The first day of the event saw over 500 peace groups, including SGR, coming together in solidarity outside the ExCel Centre to non-violently disrupt the event and to add their voices of protest against the global war machine. Pushed back forcibly by police at times, grassroots groups such as Parents for Palestine, stood shoulder to shoulder with established veteran voices such in the anti-war movement with a clear and coherent message: to stop the trade in technologies and weaponries of warfare. Nonetheless, the atmosphere of defiance in the face of destruction was tangible, and the protest movement was successful in disrupting the façade of slick professionalism that hides the dirty business of arms deals.
The internationalisation of the industry has continued apace: with many arms companies such as BAE Systems, Lockheed Martin, Elbit Systems, Leonardo, Rafael, and Rheinmetall amongst others, acting as global enterprises [4]. Operating out of multiple countries, and co-developing and producing the technologies of war with other states and commercial companies makes it increasingly difficult to regulate the industry [5]. The bureaucratisation of the arms industry is therefore not just wrapped up in smart shoes, expensive suits and briefcases: the performance of business presents a visible obfuscation of the violence and destruction of conflict.
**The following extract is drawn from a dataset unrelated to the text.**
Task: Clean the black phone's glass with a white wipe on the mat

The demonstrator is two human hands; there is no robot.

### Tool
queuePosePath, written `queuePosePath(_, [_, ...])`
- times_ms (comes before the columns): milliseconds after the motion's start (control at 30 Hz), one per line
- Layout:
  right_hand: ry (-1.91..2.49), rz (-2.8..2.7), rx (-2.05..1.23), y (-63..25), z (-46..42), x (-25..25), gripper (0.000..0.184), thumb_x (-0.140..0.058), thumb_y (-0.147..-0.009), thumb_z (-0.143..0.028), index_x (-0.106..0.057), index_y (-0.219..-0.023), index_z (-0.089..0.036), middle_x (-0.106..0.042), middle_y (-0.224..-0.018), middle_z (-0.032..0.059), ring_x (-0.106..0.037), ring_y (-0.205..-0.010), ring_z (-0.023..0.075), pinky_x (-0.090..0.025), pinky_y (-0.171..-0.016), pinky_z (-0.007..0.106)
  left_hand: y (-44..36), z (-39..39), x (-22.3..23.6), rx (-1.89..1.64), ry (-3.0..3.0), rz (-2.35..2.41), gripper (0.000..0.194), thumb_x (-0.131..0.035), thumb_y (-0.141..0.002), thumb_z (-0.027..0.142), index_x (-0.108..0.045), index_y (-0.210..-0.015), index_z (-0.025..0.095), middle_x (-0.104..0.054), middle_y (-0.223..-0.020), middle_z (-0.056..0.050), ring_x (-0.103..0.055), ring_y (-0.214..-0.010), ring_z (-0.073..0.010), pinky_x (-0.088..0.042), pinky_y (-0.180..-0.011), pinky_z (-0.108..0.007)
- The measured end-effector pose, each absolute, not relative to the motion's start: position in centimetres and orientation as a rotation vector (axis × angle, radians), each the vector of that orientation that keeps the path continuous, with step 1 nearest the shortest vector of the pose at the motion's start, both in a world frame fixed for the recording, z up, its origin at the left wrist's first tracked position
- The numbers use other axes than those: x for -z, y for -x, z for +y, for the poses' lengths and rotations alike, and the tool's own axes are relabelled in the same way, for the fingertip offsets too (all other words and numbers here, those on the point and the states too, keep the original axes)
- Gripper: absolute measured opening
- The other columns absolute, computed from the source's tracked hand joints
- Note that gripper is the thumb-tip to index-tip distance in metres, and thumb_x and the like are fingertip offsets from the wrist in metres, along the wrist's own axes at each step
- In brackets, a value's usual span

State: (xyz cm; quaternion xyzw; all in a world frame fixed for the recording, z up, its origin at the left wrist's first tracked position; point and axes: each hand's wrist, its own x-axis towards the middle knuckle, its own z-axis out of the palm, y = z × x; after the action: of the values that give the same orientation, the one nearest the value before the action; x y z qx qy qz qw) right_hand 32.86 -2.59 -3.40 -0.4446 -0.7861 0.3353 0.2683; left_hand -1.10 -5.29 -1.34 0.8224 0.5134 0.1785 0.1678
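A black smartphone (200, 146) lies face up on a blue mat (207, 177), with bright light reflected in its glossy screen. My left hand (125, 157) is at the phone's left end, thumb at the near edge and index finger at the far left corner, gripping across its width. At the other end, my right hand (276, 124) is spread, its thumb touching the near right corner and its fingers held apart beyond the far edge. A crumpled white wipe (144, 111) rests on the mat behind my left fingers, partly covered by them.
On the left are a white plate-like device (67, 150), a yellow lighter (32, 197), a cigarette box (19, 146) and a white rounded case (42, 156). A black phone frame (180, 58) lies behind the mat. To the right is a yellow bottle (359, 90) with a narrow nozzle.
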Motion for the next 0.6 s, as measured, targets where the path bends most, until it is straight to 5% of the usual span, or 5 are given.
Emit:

It also materially creates the conditions for companies and governments to obscure their role in the production of and trade in conflict, and the profits gained by these activities.
The role of universities
Another disturbing element of DSEI was the official presence of universities. Representatives spoke on panels and ran exhibition stalls to showcase engineering and computer science degree programmes. Over half of the Russell Group of leading UK universities, including the University of Oxford and Imperial College London, were there. Some even took part in live demonstrations of battlefield technologies. UK universities receive at least £100 million annually from the arms industry and are involved in formal alliances with companies and government bodies including the UK Atomic Weapons Establishment [6]. On the eve of DSEI, the British government launched its new ‘Defence Industrial Strategy’, including setting up a Defence Universities Alliance [7]. All of this legitimises and normalises the narrative of the production of the war machine – an essential backbone of an international order built on a monopoly of force and sustained by ideologies of racial, class and gender hierarchies.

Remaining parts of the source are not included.